US Writer Don DeLillo has emerged as the favourite in the strong eight-book field competing for the fourth International IMPAC Dublin Literary Award.
The world's richest literary prize, worth £100,000 to the winner - or £75,000 should the work be in translation, thus earning £25,000 for the translator - displayed its confidence when allowing excerpts from the individual novels to announce the shortlist yesterday in the Mansion House, Dublin.
Joining Underworld, DeLillo's 827-page epic of post-Cold War America, on the shortlist are two compatriots: essayist, novelist and critic Cynthia Ozick - the only female contender - and Francisco Goldman. Ozick's snappily New York Jewish novel, The Puttermesser Papers, is the story of the eponymous anti-heroine, a high achiever who isn't really achieving and for whom failures in love have become a way of life. Initially a feminist variation on the adventures of Walter Mitty, the narrative changes course as she sets out to become the mayor of New York.

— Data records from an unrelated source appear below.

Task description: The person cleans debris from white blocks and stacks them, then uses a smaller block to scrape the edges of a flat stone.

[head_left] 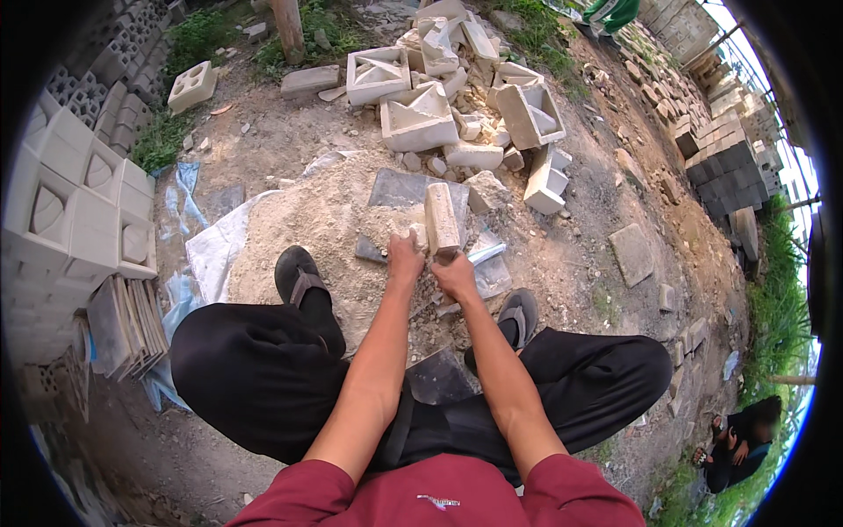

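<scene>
Both arms reach forward between my knees, over a heap of pale rubble. My right hand (454,274) is closed round the lower end of a long, pale oblong block (442,215), which stands nearly upright. Whether the block has a handle is hidden by the fingers. My left hand (405,256), just beside it, is closed on a small pale chunk of broken block (421,235). Beyond the hands a dark flat slab (399,189) lies on the crumbled material (303,220).
Broken hollow blocks (418,119) are piled ahead. Patterned blocks (92,189) are stacked at left, above leaning thin slabs (132,325). Dark bricks (727,167) stand at far right. A seated person (742,446) is at lower right; another person's green-clothed legs (612,13) show at the top.
</scene>
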Motion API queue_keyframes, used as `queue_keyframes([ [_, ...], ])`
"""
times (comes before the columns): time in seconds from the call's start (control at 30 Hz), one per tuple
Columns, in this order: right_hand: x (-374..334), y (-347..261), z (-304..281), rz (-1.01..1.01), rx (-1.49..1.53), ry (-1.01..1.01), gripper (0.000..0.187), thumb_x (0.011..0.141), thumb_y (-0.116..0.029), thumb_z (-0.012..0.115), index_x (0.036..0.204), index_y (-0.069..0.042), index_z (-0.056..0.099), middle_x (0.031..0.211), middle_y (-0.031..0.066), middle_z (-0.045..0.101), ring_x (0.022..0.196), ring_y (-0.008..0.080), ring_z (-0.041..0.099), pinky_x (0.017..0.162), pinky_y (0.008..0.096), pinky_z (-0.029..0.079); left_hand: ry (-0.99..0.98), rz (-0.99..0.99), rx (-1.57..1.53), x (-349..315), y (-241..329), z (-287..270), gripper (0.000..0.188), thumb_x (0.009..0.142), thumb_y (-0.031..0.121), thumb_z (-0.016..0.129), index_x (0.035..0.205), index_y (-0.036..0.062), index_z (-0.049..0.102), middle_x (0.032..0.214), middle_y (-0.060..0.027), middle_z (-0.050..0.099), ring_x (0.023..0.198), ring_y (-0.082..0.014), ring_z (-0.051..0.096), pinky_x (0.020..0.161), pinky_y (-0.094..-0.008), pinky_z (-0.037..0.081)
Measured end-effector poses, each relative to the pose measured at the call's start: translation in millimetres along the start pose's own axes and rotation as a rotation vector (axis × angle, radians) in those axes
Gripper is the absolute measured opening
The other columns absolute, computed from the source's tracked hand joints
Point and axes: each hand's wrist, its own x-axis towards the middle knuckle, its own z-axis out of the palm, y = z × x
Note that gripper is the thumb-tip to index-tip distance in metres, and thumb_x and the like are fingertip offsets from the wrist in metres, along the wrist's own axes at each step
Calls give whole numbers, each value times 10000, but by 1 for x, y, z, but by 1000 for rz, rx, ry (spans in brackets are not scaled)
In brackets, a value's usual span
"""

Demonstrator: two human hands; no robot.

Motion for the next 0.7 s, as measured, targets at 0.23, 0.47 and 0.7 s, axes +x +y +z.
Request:
queue_keyframes([
  [0.23, 17, -29, -3, -180, 245, 216, 398, 695, -249, 717, 899, 65, 583, 816, 155, 673, 756, 246, 668, 681, 364, 533, -28, 15, 30, -3, 2, -3, 586, 712, 21, 625, 1294, 61, 569, 1051, -230, 521, 1037, -394, 518, 927, -422, 452],
  [0.47, -1, -1, -3, -15, 94, -76, 505, 683, -259, 730, 1065, 52, 616, 918, 162, 699, 871, 255, 669, 802, 351, 519, -60, -29, 5, -2, 5, -8, 601, 687, 26, 624, 1285, 58, 576, 1062, -236, 509, 1038, -395, 519, 924, -424, 453],
  [0.7, 26, -9, -16, -53, 225, 80, 464, 665, -254, 732, 983, 66, 624, 889, 200, 693, 826, 294, 688, 731, 363, 533, -61, -3, 29, -2, 7, -5, 599, 687, 32, 625, 1283, 69, 580, 1072, -232, 507, 1040, -404, 516, 927, -427, 452],
])
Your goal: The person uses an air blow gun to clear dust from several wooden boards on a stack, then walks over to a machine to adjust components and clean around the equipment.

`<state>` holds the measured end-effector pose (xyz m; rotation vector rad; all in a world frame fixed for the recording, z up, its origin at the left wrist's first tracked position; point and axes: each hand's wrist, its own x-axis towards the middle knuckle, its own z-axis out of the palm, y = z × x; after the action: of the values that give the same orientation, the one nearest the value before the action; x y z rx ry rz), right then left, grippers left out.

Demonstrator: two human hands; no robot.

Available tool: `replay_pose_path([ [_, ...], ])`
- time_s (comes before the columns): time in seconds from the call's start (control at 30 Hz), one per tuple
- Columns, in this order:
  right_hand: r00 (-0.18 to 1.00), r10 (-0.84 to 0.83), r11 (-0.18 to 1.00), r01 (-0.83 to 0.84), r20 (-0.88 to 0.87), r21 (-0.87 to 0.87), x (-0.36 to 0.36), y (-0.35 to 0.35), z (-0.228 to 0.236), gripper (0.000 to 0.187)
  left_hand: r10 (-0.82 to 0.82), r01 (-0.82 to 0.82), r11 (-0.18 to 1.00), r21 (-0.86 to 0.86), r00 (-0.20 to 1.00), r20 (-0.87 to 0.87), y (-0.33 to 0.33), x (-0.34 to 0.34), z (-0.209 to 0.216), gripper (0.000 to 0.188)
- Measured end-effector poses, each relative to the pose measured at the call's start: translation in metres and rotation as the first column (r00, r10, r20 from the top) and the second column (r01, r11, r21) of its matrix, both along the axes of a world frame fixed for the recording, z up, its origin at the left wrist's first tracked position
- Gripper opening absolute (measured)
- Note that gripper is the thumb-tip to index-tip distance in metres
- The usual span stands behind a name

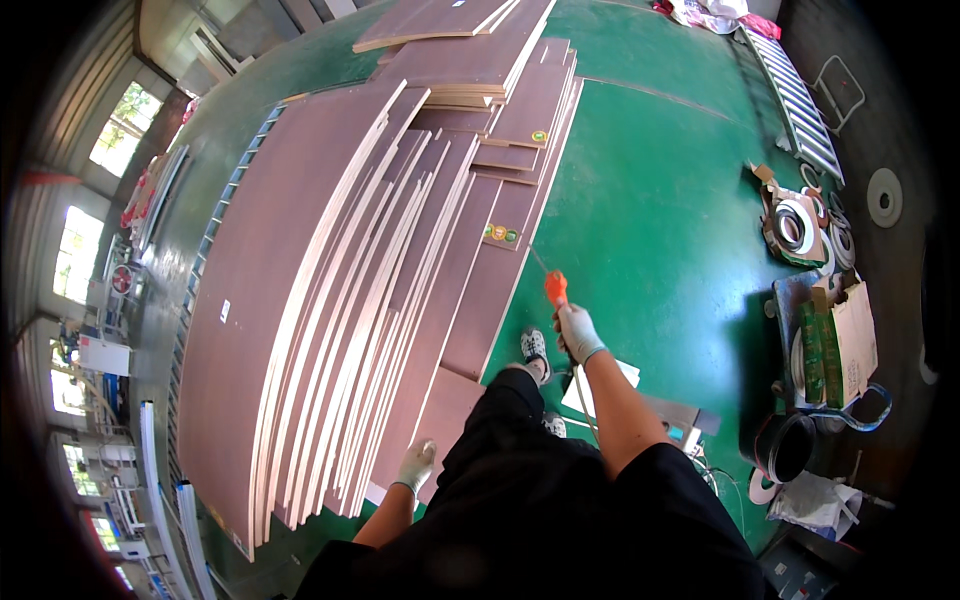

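Observation:
My right hand [577, 331], in a light work glove, grips a tool with an orange handle [556, 288] and a thin metal nozzle pointing at the edge of a stack of brown boards [330, 280]; a thin hose runs back from the tool along my arm. My left hand [416, 465], also gloved, rests on the near end of a low brown board [440, 410] beside my leg. The long boards lie fanned in stepped layers with pale edges showing, on a green floor [650, 200]. My shoe [536, 350] stands next to the stack's edge.
More brown boards [470, 50] are stacked farther back. To the right are rolls of edge banding [797, 226], a cardboard box [845, 335], a black bucket [788, 447] and a roller conveyor [800, 100]. Another roller track [215, 230] runs along the stack's left side. Windows line the left wall.

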<state>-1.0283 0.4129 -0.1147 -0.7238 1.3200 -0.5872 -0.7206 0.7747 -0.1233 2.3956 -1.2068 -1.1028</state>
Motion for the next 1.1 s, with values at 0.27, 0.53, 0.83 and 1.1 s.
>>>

Guatemalan-American Gold man looks to Conrad and Garcia Marquez in his second novel, The Ordinary Seaman, a traditional and romantic adventure story in which Esteban, a young Nicaraguan war veteran, comes to America to crew a ship which turns out to be little more than a wrecked hulk. Tensions develop as the seamen experience the expected cultural confrontations as the old world discovers the new.
Three English writers, including last year's Booker Prize winner, Ian McEwan, are also shortlisted. McEwan's Enduring Love re counts an obsession as described by the subject of it. Joe Rose, the matter-of-fact and self-absorbed narrator, outlines the events which result in his meeting the strange young man who sets out to take over his life. As a hot-air balloon runs into difficulties, the two run to the rescue. The vivid disaster sequence is the strongest aspect of an otherwise flat narrative.
There should be significant support for Andrew Miller's dazzlingly imaginative historical debut, Ingenious Pain, the story of an 18th-century doctor who is immune to physical pain. The narrative moves from England to Russia and, as well as being a powerfully physical work, it is also a novel of ideas fittingly charting the triumphs and failures of a man of the Enlightenment.
The third English writer is Jim Crace with Quarantine, which won the 1997 Whitbread novel award, having also been short listed for that year's Booker Prize - which it should have won.
A lively retelling of Christ's exile in the desert, Quarantine is really the story of a greedy merchant whose dishonesty is matched only by his bullying behaviour. Atmospheric and often funny, it is an inventive morality play written with humour and deft characterisation.
One of only two shortlisted titles translated into English is Japanese writer Haruki Murakami's The Wind-Up Bird Chronicle, translated by Jay Rubin. This hilarious 611-page odyssey of an individual at the mercy of history and society is the most exciting nominee.
Its presence on the list will not only alert readers to a writer with a surreal energy and comic flair, it also draws attention to contemporary Japanese fiction, which at its best resounds with a zany black humour.
If DeLillo, who won the inaugural Irish Times/Aer Lingus International Fiction Prize in 1989 with Libra and has a major international reputation, is challenged, it probably will be by Murakami.
Following its success in Europe, Bernhard Schlik's The Reader, translated from German by Carol Brown Janeway, was equally celebrated on its English publication. An intense, if detached, account of a wartime relationship between a young boy and an older woman, this is a strange, predictable, cold, ultimately unconvincing, exploration of guilt and loyalty which unfolds through flashbacks.
Considering that the long list included outstanding recent European novels such as Russian Andrei Makine's Le Testament Francais, Italian Alessandro Baricco's Silk and Frenchman Jean Rouaud's Of Illustrious Men, as well as Israeli Amos Oz's superb Panther in the Basement, its inclusion is surprising.
The judges, under the non-voting chairman, US historian Allen Weinstein, are Andre Brink, Julia O'Faolain, Tom Shapcott, Bodil Malmsten and Albert Manguel (whose books include, fittingly, A History of Reading).
The winning title will be announced in Dublin on May 17th. Considering that among the 100 long-listed titles - submitted by libraries in 41 countries - failing to make the final eight were books by such internationally established writers as Thomas Pynchon, Norman Mailer, Philip Roth, Edmund White and Peter Carey, the four long-listed Irish contenders, headed by John Banville and the late Brian Moore, are in distinguished company.